# What is being asked:
Output the full listing exactly.

# Supplied data:
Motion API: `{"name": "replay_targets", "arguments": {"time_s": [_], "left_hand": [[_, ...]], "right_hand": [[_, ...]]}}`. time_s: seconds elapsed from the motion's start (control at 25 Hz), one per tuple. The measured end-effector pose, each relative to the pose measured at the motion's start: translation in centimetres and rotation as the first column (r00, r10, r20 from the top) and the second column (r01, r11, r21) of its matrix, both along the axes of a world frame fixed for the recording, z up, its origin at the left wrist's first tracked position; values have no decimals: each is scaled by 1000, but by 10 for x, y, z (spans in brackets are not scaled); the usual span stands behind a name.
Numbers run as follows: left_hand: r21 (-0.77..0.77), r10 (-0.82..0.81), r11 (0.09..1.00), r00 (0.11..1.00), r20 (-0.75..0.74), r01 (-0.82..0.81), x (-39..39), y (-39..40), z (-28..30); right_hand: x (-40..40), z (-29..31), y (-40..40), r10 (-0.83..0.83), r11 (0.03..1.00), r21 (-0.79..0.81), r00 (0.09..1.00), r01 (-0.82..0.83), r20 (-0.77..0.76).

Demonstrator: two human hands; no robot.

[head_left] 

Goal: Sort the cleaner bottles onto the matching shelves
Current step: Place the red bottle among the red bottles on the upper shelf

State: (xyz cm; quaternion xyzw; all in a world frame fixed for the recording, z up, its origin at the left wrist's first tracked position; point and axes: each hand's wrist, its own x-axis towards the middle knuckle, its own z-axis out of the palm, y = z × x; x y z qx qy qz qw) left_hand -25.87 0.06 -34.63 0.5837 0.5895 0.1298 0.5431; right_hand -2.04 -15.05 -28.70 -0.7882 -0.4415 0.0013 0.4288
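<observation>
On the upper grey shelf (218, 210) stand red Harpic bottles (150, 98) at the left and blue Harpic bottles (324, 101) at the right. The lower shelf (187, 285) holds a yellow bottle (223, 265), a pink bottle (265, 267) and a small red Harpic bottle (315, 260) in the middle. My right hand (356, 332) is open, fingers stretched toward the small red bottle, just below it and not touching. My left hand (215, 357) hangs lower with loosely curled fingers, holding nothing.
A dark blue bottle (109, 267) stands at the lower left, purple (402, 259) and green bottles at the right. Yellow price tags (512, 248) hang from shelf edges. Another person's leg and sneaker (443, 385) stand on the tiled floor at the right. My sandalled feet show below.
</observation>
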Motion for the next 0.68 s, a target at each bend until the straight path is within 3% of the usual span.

# Answer to the exercise:
Motion API: `{"name": "replay_targets", "arguments": {"time_s": [_], "left_hand": [[_, ...]], "right_hand": [[_, ...]]}}`. time_s: seconds elapsed from the motion's start (control at 25 Hz), one per tuple. The measured end-effector pose, each relative to the pose measured at the motion's start: translation in centimetres and rotation as the first column (r00, r10, r20 from the top) and the second column (r01, r11, r21) of its matrix, both along the axes of a world frame fixed for the recording, z up, its origin at the left wrist's first tracked position; values have no decimals: each is scaled by 1000, but by 10 for x, y, z (spans in brackets are not scaled); the usual span stands behind a name.
Numbers run as follows: left_hand: r21 (-0.77..0.77), r10 (-0.82..0.81), r11 (0.09..1.00), r00 (0.11..1.00), r20 (-0.75..0.74), r01 (-0.82..0.81), x (-39..39), y (-39..40), z (-28..30); right_hand: x (-40..40), z (-29..31), y (-40..40), r10 (-0.83..0.83), r11 (0.03..1.00), r21 (-0.79..0.81), r00 (0.09..1.00), r01 (-0.82..0.83), r20 (-0.77..0.76).

Demonstrator: two human hands; no robot.

[head_left] 

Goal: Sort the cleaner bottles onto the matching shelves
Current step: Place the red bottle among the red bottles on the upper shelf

State: (xyz cm; quaternion xyzw; all in a world frame fixed for the recording, z up, its origin at the left wrist's first tracked position; point and axes: each hand's wrist, its own x-axis towards the middle knuckle, its own z-axis out of the palm, y = z × x; x y z qx qy qz qw) left_hand -25.87 0.06 -34.63 0.5837 0.5895 0.1298 0.5431; right_hand -2.04 -15.05 -28.70 -0.7882 -0.4415 0.0013 0.4288
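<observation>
On the upper grey shelf (218, 210) stand red Harpic bottles (150, 98) at the left and blue Harpic bottles (324, 101) at the right. The lower shelf (187, 285) holds a yellow bottle (223, 265), a pink bottle (265, 267) and a small red Harpic bottle (315, 260) in the middle. My right hand (356, 332) is open, fingers stretched toward the small red bottle, just below it and not touching. My left hand (215, 357) hangs lower with loosely curled fingers, holding nothing.
A dark blue bottle (109, 267) stands at the lower left, purple (402, 259) and green bottles at the right. Yellow price tags (512, 248) hang from shelf edges. Another person's leg and sneaker (443, 385) stand on the tiled floor at the right. My sandalled feet show below.
</observation>
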Motion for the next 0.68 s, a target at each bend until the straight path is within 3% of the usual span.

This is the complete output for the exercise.